De plus en plus de boutiques de télécom ferment partout en France

De plus en plus de boutiques de télécom ferment partout en France
 
 
Les boutiques de télécom sont dans le rouge. Un constat assez inquiétant après l’annonce de la fermeture d’Internity, l’enseigne du groupe marseillais AvenirTelecom. BFM Business explique que, lundi 4 janvier, le tribunal de commerce de Marseille a ouvert une procédure de redressement judiciaire à l’encontre de l’entreprise, assorti d’une période d’observation de six mois et désigné un administrateur judiciaire. 80 boutiques en tout devraient prochainement fermer dans tout l’hexagone.
 
Son chiffre d’affaires avait largement chuté depuis quelques années, passant de 256 millions d’euros en 2013/2014 à moins de 100 millions d’euros durant le premier semestre de l’année 2015/2016. Une situation critique pour l’entreprise qui comptait déjà 37,3 millions d’euros de dettes en septembre dernier.
 
Le cas d’Internity imite celui de The Phone House et Tel and Com, deux enseignes qui ont également fermé en 2014 et 2015. Pourquoi un tel mouvement de fermeture existe-t-il en France pour ces boutiques ? Principalement, car ce type d’enseigne vivent essentiellement de la vente d’abonnement.

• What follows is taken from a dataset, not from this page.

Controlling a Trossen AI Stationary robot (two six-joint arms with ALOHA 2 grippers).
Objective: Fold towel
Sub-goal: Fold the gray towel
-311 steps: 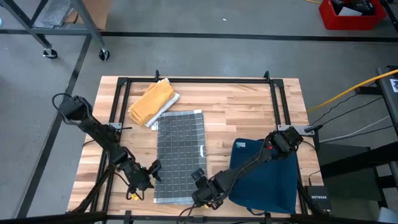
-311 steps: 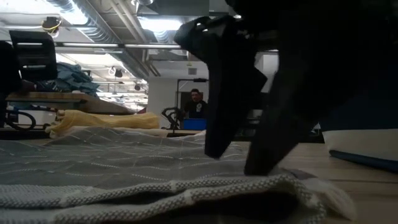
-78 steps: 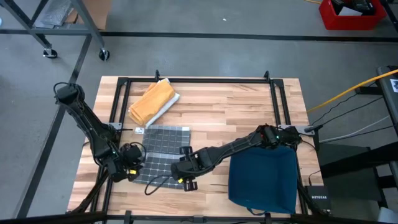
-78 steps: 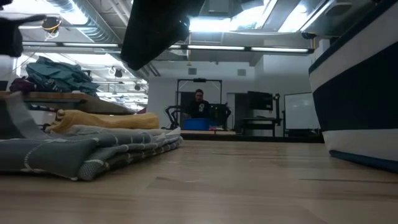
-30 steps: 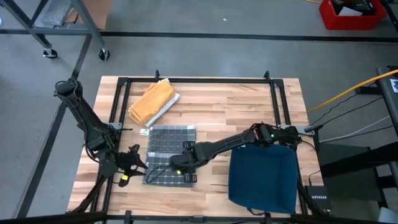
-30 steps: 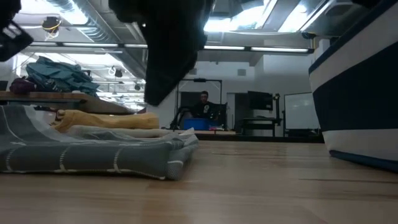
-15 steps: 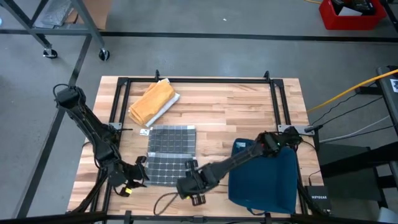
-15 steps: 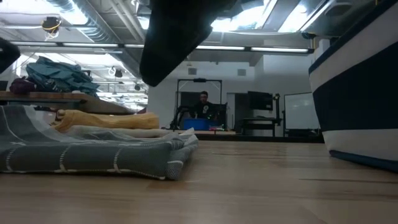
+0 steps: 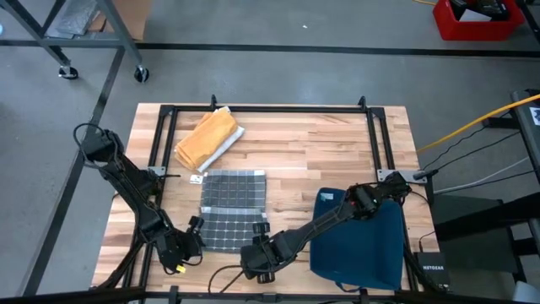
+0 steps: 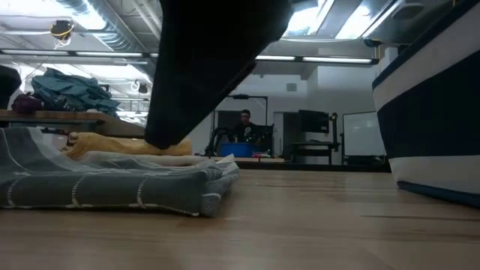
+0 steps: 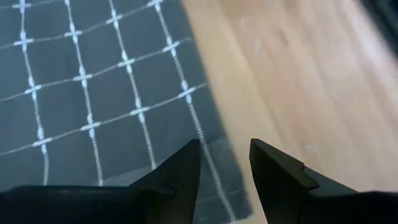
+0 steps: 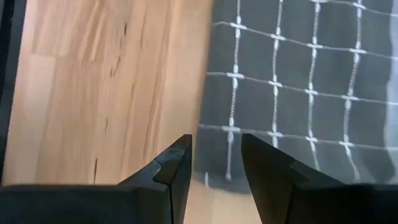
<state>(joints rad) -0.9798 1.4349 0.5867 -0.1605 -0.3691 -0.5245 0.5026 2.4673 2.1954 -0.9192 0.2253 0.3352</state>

Ces entreprises récupèraient un pourcentage sur les abonnements vendus dans leur boutique. Mais avec la guerre des prix entre les opérateurs, ces derniers ont commencé à romprent leurs contrats avec les boutiques indépendantes afin d’être plus compétitif, ce qui explique leurs fermetures successives.
 
Les enseignes de télécoms vendent également des portables nus, mais la concurrence est très difficile sur ce marché déjà occupé par les boutiques spécialisées (FNAC, Darty…) et Internet.